Search code examples
pythondockergoogle-cloud-build

Dockerfile COPY command is missing a single file when using `gcloud build`


I have run into an incredibly frustrating problem where a COPY command in my Dockerfile successfully copies all of my apps files except one. I do not have a .dockerignore file so I know the file isn't being excluded from the build that way.

Note: I do have a .gitignore which is excluding file2.json that I do not want to version. But as you will see below, I'm building from my local folder, not remotely from a clone/checkout so I don't see why .gitignore would influence the docker build in this case.

Below is what my directory looks like:

$ tree -a -I .git app
app
├── app
│   ├── data
│   │   ├── file1.txt
│   │   ├── file2.json
│   │   ├── file3.txt
│   │   └── file4.yml
│   ├── somefile2.py
│   └── somefile.py
├── Dockerfile
├── .gitignore
├── requirements.txt
└── setup.py

And this is what is in my Dockerfile looks like

FROM ubuntu:18.04
FROM python:3.7
  
COPY . /app
  
RUN cp app/app/data/file2.json ~/.somenewhiddendirectory
   
RUN pip install app/.
   
ENTRYPOINT ["python", "app/app/somefile.py"]

For some reason, file2.json is not being copied during the COPY . /app call and I am getting an error when I try to cp it somewhere else.

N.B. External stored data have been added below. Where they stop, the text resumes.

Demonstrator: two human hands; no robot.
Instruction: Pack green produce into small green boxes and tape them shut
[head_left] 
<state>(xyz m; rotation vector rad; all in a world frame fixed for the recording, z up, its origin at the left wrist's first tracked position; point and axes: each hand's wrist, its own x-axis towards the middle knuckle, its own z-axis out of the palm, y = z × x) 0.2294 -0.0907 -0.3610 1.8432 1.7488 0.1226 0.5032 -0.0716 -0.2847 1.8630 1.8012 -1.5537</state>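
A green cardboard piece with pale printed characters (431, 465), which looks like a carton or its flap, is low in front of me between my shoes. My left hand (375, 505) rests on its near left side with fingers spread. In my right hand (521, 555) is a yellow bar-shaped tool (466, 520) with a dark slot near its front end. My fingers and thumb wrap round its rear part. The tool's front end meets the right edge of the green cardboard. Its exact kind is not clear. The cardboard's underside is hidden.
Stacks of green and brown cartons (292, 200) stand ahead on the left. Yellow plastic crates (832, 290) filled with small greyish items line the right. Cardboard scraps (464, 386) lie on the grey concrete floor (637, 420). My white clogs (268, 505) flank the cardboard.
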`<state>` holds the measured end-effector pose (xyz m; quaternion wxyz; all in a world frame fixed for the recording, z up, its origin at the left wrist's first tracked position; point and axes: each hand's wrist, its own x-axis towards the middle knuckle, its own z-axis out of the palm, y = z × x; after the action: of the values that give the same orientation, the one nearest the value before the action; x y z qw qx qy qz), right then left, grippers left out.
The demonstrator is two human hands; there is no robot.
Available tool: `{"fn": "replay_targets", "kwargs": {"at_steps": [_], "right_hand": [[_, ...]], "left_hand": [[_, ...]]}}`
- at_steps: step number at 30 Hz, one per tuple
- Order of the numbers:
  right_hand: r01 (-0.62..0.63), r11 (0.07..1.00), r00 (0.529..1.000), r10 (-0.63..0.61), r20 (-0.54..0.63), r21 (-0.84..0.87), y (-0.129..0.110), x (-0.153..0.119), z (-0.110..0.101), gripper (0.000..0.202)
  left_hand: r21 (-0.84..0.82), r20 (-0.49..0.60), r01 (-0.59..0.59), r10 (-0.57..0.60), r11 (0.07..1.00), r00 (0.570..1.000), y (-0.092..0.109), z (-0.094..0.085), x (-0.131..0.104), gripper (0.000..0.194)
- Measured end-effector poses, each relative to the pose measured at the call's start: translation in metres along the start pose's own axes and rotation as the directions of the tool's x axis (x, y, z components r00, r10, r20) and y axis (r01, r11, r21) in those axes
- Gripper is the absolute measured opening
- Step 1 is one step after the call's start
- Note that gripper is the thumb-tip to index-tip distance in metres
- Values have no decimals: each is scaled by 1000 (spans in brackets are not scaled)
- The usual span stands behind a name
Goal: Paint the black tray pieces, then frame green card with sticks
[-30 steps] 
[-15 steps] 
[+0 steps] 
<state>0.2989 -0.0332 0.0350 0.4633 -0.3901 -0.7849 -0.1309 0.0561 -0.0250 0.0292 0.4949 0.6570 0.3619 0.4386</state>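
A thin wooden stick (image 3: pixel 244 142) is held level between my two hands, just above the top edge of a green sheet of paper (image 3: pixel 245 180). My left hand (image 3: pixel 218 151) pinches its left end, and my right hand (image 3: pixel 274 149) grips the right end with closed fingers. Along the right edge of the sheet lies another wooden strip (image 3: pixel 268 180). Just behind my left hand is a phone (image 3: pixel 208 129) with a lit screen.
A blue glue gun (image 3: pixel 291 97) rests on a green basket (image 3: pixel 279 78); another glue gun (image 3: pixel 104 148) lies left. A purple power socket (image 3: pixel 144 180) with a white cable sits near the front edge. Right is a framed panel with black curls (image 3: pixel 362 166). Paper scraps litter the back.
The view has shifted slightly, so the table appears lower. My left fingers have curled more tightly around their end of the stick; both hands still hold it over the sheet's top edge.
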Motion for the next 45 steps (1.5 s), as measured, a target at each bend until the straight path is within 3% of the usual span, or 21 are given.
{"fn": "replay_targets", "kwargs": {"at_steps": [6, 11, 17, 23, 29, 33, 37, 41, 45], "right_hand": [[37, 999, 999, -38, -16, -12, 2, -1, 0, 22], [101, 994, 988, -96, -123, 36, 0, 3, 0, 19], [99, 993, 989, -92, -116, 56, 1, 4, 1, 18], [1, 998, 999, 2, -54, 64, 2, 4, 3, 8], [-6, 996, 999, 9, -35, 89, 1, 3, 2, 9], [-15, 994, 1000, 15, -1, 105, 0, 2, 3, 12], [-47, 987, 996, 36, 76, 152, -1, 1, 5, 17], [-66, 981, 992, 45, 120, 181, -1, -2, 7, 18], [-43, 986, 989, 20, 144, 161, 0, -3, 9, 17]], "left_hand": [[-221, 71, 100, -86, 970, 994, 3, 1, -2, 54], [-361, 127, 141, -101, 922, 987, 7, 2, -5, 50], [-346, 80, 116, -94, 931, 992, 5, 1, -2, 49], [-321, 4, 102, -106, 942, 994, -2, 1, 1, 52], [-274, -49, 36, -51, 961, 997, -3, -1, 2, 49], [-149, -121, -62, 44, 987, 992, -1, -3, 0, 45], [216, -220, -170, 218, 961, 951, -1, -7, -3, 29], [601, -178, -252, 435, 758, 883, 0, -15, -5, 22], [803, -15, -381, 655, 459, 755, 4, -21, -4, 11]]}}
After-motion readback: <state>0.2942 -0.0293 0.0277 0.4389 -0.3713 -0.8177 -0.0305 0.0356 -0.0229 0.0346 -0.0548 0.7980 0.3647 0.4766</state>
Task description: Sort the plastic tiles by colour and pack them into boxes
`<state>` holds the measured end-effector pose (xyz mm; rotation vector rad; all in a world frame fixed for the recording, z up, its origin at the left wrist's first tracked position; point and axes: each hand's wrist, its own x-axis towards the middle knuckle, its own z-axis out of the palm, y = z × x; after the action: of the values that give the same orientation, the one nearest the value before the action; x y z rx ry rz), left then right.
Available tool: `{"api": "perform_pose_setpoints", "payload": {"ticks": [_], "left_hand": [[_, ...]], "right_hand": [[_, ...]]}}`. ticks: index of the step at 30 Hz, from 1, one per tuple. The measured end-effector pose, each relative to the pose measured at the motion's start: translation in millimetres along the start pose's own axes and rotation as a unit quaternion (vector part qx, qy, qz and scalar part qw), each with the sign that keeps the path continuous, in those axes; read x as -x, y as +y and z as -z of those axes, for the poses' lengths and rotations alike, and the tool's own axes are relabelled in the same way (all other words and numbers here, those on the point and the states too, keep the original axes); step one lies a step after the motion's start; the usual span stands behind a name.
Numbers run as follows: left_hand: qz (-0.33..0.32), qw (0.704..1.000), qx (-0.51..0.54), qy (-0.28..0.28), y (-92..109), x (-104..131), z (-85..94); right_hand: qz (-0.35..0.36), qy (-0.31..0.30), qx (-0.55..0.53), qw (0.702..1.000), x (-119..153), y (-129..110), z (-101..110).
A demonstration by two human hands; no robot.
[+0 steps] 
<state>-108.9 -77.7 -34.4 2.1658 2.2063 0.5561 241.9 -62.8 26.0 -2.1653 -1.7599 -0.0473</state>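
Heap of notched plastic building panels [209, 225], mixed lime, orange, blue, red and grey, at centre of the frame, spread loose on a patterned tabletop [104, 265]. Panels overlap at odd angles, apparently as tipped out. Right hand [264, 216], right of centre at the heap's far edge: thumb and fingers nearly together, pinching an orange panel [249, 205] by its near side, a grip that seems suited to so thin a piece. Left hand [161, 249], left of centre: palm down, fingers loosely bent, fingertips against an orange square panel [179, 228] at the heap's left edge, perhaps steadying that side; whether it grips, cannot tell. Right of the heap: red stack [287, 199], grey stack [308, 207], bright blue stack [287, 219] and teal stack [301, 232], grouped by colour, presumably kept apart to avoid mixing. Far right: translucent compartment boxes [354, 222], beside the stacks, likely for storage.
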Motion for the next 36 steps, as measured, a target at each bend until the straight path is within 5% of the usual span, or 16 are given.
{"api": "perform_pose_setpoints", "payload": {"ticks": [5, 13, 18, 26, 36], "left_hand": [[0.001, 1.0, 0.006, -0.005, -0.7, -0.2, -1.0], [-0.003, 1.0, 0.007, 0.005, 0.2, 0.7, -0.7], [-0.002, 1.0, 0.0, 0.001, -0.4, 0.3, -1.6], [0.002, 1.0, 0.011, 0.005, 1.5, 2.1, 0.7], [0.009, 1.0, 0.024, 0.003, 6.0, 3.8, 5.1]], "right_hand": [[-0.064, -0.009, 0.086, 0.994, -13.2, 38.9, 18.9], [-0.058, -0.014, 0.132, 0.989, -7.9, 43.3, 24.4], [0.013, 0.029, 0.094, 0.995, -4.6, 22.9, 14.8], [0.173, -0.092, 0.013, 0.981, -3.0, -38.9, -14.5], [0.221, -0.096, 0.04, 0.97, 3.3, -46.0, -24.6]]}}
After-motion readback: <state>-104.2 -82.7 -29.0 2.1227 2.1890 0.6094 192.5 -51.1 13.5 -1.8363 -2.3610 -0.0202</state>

I have done a call like RUN ls app/app/data/ and all the files except file2.json are in there. I checked the files permissions and made sure they are the same as all the other files. I have tried doing a direct COPY of that file which results in an error since Docker says that file doesn't exist.

On my system, that file exists, I can see it with ls, and I can cat its contents. I have played around with ensuring the context within the image is squarely within the root directory of my app, and like I said, all files are correctly copied except that json file. I can't for the life of my figure out why Docker hates this file.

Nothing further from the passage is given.